▸ **What this task involves**:
Your answer must hold only the lines below from the line containing "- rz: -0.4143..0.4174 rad" through the line containing "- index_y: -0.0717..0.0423", each reproduced exactly.

(Information shown Opens)

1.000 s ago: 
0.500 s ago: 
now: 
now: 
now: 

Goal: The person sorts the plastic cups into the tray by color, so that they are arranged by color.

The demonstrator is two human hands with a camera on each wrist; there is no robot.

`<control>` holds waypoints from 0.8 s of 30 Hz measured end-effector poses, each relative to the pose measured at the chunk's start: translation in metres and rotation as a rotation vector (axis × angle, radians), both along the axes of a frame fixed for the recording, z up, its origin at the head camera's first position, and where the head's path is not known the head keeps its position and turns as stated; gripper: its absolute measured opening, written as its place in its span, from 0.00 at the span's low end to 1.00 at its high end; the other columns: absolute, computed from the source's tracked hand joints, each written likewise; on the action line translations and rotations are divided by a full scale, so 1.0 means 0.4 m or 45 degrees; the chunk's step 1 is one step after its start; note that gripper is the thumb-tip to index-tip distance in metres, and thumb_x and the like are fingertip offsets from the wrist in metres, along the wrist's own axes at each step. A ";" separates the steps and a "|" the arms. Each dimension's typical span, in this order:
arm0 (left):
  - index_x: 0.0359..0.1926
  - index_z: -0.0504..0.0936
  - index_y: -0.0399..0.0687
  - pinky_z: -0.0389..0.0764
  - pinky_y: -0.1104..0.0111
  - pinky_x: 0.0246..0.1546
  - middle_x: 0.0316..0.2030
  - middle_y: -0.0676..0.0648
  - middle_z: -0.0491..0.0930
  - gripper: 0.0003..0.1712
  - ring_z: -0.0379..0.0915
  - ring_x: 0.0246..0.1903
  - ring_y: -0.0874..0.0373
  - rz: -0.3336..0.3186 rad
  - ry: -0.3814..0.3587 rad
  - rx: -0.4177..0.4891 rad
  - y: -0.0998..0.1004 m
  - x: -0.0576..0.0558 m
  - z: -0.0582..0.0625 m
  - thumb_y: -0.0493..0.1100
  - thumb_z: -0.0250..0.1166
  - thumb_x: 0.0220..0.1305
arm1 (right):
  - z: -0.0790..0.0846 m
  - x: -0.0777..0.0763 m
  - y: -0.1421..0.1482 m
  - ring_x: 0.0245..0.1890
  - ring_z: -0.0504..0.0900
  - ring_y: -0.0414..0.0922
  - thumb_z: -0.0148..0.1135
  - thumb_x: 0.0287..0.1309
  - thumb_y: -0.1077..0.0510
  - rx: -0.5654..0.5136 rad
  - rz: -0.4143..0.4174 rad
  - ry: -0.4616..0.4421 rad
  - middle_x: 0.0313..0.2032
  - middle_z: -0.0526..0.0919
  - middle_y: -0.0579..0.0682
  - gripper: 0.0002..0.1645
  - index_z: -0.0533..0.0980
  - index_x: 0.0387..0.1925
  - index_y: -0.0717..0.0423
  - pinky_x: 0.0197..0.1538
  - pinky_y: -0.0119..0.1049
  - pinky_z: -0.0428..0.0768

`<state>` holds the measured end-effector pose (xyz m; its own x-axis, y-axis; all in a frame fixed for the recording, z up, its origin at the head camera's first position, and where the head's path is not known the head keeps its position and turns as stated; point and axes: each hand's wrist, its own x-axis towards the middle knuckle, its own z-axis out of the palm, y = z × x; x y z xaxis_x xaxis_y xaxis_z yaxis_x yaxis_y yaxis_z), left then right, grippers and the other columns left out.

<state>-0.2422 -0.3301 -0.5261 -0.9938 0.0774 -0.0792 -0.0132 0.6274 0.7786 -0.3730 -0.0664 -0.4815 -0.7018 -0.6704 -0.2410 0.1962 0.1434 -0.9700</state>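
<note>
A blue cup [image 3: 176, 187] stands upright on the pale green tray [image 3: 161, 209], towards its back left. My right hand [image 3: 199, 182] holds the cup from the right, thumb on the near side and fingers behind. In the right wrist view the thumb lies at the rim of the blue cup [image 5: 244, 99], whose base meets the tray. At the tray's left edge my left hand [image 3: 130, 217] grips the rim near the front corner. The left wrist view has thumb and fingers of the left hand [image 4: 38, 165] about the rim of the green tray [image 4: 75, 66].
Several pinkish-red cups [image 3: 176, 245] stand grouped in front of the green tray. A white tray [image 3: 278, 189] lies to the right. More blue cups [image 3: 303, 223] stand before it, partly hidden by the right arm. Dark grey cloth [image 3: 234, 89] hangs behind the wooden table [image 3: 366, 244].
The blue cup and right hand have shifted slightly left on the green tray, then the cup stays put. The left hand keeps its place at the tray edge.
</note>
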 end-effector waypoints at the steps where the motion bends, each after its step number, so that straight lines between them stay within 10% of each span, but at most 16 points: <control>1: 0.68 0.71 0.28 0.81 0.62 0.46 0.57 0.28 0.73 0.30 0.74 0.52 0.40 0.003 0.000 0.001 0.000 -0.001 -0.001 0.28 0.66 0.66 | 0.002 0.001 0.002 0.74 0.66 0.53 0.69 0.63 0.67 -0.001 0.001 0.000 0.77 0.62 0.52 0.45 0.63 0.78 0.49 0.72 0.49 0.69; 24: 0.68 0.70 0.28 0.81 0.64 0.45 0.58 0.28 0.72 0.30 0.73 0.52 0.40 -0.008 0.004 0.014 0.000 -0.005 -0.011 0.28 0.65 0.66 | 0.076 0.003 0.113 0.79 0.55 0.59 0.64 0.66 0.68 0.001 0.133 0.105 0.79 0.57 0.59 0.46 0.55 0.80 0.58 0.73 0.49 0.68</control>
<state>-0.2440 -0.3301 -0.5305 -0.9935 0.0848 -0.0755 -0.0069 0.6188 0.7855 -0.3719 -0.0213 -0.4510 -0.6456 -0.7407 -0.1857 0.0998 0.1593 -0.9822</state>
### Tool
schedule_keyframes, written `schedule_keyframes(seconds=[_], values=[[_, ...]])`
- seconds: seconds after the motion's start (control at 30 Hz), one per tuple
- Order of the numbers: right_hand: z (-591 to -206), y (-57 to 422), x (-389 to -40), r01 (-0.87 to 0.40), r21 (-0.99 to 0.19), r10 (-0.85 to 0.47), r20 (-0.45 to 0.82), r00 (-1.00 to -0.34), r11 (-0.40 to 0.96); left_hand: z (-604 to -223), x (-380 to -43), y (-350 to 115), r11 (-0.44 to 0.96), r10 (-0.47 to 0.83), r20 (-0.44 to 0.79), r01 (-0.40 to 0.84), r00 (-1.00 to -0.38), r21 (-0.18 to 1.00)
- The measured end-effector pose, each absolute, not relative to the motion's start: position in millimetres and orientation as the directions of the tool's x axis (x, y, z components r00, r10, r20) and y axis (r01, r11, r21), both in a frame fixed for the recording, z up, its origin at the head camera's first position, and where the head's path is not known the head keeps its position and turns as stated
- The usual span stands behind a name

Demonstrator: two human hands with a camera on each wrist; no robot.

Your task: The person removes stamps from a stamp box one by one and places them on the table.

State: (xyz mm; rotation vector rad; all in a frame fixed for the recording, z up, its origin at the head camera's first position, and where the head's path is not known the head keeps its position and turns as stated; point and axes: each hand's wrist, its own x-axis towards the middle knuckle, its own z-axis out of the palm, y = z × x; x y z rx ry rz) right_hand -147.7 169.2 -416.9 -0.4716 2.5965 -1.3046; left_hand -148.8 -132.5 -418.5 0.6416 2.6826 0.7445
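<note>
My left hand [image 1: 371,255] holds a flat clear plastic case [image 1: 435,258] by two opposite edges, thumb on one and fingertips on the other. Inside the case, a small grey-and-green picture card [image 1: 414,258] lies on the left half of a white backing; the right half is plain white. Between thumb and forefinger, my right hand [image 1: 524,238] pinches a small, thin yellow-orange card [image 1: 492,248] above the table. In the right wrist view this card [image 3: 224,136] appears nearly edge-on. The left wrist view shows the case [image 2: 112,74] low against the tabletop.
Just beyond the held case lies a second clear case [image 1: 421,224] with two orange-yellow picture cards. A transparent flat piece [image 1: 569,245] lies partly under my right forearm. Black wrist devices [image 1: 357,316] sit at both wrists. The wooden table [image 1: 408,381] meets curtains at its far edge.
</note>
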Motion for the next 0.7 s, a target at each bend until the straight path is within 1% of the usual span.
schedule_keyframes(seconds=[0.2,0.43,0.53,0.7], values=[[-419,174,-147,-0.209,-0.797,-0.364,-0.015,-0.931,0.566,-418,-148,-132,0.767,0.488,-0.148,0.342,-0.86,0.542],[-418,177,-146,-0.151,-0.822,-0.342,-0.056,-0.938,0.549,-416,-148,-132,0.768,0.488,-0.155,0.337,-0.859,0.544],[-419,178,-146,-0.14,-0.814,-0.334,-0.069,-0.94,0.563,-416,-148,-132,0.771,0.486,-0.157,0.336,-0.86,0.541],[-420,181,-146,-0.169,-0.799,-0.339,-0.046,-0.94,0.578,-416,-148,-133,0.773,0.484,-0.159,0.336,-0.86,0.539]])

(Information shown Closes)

▸ **Solution**:
  - rz: -0.4143..0.4174 rad
  - ry: -0.4616..0.4421 rad
  - middle_x: 0.0313..0.2032
  - middle_z: -0.0526..0.0919
  - middle_y: -0.0579..0.0682
  - gripper: 0.0002..0.1645
  - index_z: -0.0533..0.0980
  - index_x: 0.0387..0.1925
  - index_y: -0.0717..0.0423

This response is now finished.